AIM OF THE TASK: Type out the listing again, exactly, with every line included.
● ● ● ● ● ● ●
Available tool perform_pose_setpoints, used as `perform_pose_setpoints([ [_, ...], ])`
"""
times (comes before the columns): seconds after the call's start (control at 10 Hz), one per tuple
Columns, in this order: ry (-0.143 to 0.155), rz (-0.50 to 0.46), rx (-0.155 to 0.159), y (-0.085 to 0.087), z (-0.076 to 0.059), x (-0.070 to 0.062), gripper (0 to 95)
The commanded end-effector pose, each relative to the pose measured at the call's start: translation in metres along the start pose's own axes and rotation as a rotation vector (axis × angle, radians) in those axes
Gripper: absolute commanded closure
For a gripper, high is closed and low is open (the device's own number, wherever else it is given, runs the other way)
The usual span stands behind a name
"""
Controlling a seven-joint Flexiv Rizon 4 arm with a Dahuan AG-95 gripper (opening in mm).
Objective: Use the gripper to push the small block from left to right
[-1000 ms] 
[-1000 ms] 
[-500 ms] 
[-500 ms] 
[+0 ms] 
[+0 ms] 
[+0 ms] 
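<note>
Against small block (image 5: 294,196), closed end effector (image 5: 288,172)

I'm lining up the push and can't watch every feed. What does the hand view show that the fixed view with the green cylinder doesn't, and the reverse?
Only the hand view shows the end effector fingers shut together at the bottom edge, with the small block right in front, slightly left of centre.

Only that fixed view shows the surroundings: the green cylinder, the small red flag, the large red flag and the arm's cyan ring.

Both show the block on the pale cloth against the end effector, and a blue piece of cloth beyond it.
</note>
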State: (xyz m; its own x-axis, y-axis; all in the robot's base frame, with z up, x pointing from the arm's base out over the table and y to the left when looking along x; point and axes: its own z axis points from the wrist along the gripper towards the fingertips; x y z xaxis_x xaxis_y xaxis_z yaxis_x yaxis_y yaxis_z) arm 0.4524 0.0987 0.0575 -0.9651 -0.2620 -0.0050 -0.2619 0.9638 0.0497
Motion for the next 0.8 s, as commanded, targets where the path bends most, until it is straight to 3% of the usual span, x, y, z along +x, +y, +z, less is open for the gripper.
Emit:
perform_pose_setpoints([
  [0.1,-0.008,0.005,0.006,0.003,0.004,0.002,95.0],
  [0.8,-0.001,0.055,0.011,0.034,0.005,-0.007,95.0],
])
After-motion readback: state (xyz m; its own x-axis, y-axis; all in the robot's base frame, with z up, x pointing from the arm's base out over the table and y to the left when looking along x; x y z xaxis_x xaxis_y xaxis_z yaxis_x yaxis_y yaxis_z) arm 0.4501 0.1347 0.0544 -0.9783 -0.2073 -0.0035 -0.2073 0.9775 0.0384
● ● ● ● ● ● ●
RESULT:
Available tool perform_pose_setpoints, used as `perform_pose_setpoints([ [_, ...], ])`
"""
times (comes before the columns): seconds after the call's start (control at 10 Hz), one per tuple
Columns, in this order: ry (-0.143 to 0.155), rz (-0.50 to 0.46), rx (-0.155 to 0.159), y (-0.085 to 0.087), z (-0.076 to 0.059), x (-0.070 to 0.062), gripper (0 to 95)
The commanded end-effector pose, each relative to the pose measured at the call's start: translation in metres along the start pose's own axes and rotation as a rotation vector (axis × angle, radians) in those axes
Gripper: absolute commanded closure
For a gripper, high is closed and low is open (the device's own number, wherever else it is given, runs the other way)
The usual span stands behind a name
"""
Controlling a seven-joint Flexiv Rizon 4 arm with a Dahuan AG-95 gripper (opening in mm).
Objective: Use the gripper to push the small block from left to right
[-1000 ms] 
[-1000 ms] 
[-500 ms] 
[-500 ms] 
[+0 ms] 
[+0 ms] 
[+0 ms] 
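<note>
Against small block (image 5: 294,196), closed end effector (image 5: 288,172)

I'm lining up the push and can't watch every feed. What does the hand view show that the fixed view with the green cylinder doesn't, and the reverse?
Only the hand view shows the end effector fingers shut together at the bottom edge, with the small block right in front, slightly left of centre.

Only that fixed view shows the surroundings: the green cylinder, the small red flag, the large red flag and the arm's cyan ring.

Both show the block on the pale cloth against the end effector, and a blue piece of cloth beyond it.
</note>
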State: (xyz m; its own x-axis, y-axis; all in the robot's base frame, with z up, x pointing from the arm's base out over the table and y to the left when looking along x; point and axes: its own z axis points from the wrist along the gripper towards the fingertips; x y z xaxis_x xaxis_y xaxis_z yaxis_x yaxis_y yaxis_z) arm 0.4524 0.0987 0.0575 -0.9651 -0.2620 -0.0050 -0.2619 0.9638 0.0497
Motion for the next 0.8 s, as commanded, targets where the path bends most, until it is straight to 3% of the usual span, x, y, z along +x, +y, +z, less is open for the gripper.
Emit:
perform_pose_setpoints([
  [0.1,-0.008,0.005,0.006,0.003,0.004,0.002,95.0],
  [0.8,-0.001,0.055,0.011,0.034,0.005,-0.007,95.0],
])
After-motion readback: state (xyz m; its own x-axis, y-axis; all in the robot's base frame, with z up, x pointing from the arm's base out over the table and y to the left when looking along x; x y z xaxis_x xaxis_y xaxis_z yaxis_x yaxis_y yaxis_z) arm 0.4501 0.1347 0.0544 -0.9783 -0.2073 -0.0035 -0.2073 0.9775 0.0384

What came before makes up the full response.